Our view: Between an environmental philosophy course set to begin next spring and environmentally focused lectures and panel discussions, some professors are working to make conservation a priority in the community. Now it’s up to students to participate and finish the job.
While the Earth Day festivities this year are decidedly less prominent than the year before, the environment-centric academic programming on the horizon gives us hope that conservationism may find more of a home in Wichita Falls.
The university is in a unique position to be at the forefront of the shift toward a greener Texoma, and with courses like environmental philosophy being added to the catalogue next spring, that change seems all the more inevitable.
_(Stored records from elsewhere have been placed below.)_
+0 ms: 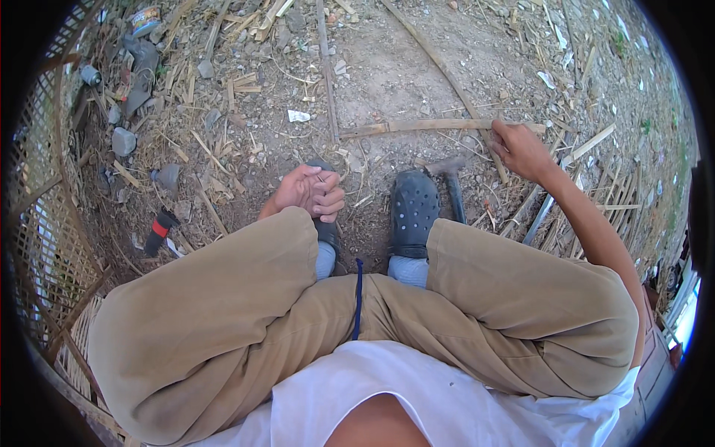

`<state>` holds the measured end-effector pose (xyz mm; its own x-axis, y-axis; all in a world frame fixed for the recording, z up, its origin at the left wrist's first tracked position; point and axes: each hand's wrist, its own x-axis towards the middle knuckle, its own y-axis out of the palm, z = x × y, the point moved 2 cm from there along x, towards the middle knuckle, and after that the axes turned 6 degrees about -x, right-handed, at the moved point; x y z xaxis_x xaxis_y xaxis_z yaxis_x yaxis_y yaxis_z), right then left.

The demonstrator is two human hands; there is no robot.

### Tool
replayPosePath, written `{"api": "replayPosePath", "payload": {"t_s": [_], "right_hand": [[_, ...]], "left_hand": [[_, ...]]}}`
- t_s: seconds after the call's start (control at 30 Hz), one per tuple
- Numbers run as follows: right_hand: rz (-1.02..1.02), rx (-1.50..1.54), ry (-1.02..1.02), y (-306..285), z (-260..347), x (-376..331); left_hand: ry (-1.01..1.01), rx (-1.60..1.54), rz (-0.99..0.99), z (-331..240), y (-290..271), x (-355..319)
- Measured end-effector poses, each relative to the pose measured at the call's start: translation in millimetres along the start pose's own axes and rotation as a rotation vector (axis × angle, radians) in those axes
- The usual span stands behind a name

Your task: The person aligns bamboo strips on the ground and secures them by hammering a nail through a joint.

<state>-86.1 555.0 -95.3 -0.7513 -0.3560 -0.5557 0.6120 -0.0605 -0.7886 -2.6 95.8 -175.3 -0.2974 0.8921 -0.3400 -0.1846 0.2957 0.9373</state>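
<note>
My right hand [521, 151] reaches forward on the right, its fingers closed on a flat bamboo strip [424, 125] near the strip's right end. There the strip meets a longer, slanting bamboo strip [436, 59]. Another upright strip [327, 71] touches its left end. My left hand [309, 194] hovers over my left shoe, palm partly up, fingers curled in; something thin and dark shows at the fingertips, too small to name. A hammer [455, 195] lies beside my right clog [412, 212], its head pointing away from me.
Woven bamboo lattice [56, 179] curves along the left edge. A black-and-red cylindrical object [159, 231] lies near my left knee. Stones [124, 141], bamboo scraps and litter cover the dirt. More split bamboo [614, 201] and a metal blade-like strip [539, 219] lie at right.
</note>
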Motion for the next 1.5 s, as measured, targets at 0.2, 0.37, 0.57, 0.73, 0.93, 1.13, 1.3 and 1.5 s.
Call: {"api": "replayPosePath", "payload": {"t_s": [0.2,0.37,0.57,0.73,0.93,1.13,1.3,1.5], "right_hand": [[-0.03,-0.157,-0.026,18,16,-9],[-0.109,-0.203,-0.12,7,37,10],[-0.164,-0.321,-0.196,-9,46,36],[0.011,-0.351,-0.162,-12,39,48],[0.126,-0.402,-0.18,-8,42,40],[0.319,-0.474,-0.106,11,27,20],[0.36,-0.461,-0.122,7,29,15],[0.179,-0.452,-0.185,1,40,12]], "left_hand": [[-0.03,0.023,0.022,-3,1,3],[-0.06,-0.024,0.024,-3,2,1],[-0.08,0.05,0.059,-3,2,3],[-0.074,0.036,0.066,-2,1,4],[-0.073,0.042,0.068,-1,1,2],[-0.086,0.066,0.088,-3,1,4],[-0.105,0.048,0.124,-3,-3,5],[-0.108,0.034,0.085,-4,2,4]]}}
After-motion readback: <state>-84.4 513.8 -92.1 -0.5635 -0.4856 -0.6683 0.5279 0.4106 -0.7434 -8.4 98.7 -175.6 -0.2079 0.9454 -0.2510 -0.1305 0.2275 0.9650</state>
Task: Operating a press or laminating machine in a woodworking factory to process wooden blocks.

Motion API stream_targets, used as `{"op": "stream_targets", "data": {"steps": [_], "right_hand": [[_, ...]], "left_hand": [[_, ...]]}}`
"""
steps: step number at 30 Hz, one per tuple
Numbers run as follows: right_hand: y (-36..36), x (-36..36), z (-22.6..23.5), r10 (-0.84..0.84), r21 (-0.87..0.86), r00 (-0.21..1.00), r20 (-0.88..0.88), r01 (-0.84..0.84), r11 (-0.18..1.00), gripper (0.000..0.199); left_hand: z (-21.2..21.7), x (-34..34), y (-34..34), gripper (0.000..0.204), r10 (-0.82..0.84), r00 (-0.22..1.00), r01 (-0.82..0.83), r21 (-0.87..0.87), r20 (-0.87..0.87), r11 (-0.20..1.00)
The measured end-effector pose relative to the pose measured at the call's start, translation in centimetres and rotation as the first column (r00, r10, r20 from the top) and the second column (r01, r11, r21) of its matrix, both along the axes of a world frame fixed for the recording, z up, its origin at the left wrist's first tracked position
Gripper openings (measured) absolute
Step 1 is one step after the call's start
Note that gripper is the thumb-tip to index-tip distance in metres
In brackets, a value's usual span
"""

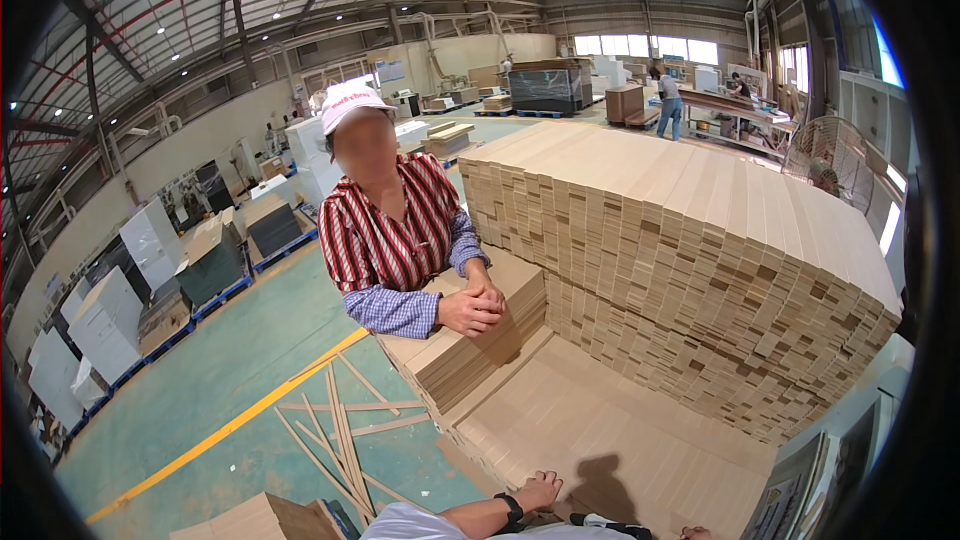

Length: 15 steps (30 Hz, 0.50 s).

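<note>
My left hand (540, 492), with a black watch on the wrist, rests at the near edge of a low layer of light brown wooden strips (620, 430). Its fingers are slightly bent and apart, and I see nothing held in them. Only a sliver of my right hand (695, 533) shows at the lower edge, by the same layer; its fingers are mostly cut off. Across from me a person (395, 220) in a striped shirt and white cap leans on a short stack of boards (480, 350), hands clasped together.
A tall stack of strips (670, 240) rises at the right and back. Loose thin strips (345, 435) lie on the green floor near a yellow line (230, 440). Wrapped goods on pallets (215, 260) stand to the left. A large fan (825, 165) and another person (668, 105) are farther back.
</note>
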State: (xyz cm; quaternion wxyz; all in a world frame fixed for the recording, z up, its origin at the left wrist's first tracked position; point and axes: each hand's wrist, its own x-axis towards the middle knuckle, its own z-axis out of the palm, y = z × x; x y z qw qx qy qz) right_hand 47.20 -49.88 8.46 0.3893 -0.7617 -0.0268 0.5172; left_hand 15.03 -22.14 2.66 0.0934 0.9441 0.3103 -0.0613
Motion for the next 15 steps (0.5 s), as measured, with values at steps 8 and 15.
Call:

Lucy Schultz, assistant philosophy professor who will teach the new course, hit the nail on the head when she said, “We all need clean air and clear water to drink, and this is something that should unite us.”
This is something that should unite us as a campus community, and beyond that, as a citywide community, and it starts with the students.
Students should urge the housing department to make recycling a part of everyday life for MSU residents, with recycling bins on every floor. We have already implemented low-flow shower heads and faucets in the residence halls to cut down on water usage, but that mission of conservation should extend beyond the shower curtain and into our everyday lives.
With two panels on environmentalism planned next week and an actual course being added next spring, it really is up to students to engage with these efforts and show that Midwestern State University—and the city at large—isn’t part of the environmental problem, but rather the solution.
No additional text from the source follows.